_TASK_
The answer is the data below, repeated exactly, with no pictures included.

· · · · · · ·

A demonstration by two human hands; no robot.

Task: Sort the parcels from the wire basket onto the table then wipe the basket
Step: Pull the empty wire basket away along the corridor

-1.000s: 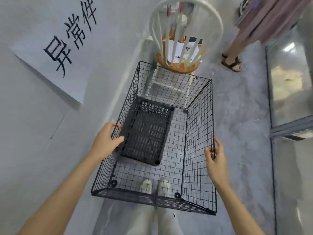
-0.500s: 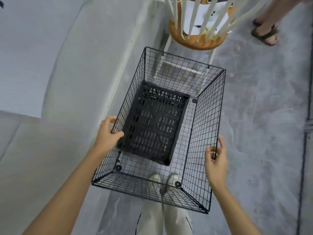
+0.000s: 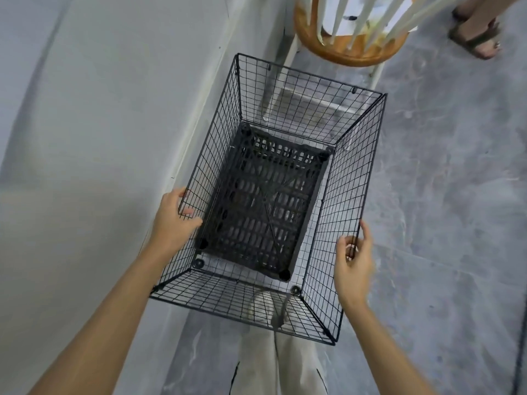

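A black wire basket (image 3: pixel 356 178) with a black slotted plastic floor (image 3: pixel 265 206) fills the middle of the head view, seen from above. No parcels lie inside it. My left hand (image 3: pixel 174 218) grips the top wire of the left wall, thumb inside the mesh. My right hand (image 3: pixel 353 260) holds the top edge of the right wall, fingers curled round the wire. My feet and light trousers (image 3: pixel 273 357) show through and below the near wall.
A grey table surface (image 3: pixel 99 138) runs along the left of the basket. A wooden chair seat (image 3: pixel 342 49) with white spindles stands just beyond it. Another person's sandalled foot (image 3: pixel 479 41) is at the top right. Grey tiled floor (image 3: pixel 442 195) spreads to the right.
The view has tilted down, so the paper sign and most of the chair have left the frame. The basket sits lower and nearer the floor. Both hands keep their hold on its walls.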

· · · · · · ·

_RESULT FOR THIS EXERCISE_
A demonstration by two human hands; no robot.

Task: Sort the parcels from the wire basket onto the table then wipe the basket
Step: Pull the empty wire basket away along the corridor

-1.000s: 
-0.500s: 
+0.000s: 

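A black wire basket (image 3: pixel 356 178) with a black slotted plastic floor (image 3: pixel 265 206) fills the middle of the head view, seen from above. No parcels lie inside it. My left hand (image 3: pixel 174 218) grips the top wire of the left wall, thumb inside the mesh. My right hand (image 3: pixel 353 260) holds the top edge of the right wall, fingers curled round the wire. My feet and light trousers (image 3: pixel 273 357) show through and below the near wall.
A grey table surface (image 3: pixel 99 138) runs along the left of the basket. A wooden chair seat (image 3: pixel 342 49) with white spindles stands just beyond it. Another person's sandalled foot (image 3: pixel 479 41) is at the top right. Grey tiled floor (image 3: pixel 442 195) spreads to the right.
The view has tilted down, so the paper sign and most of the chair have left the frame. The basket sits lower and nearer the floor. Both hands keep their hold on its walls.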

The answer given above is the complete response.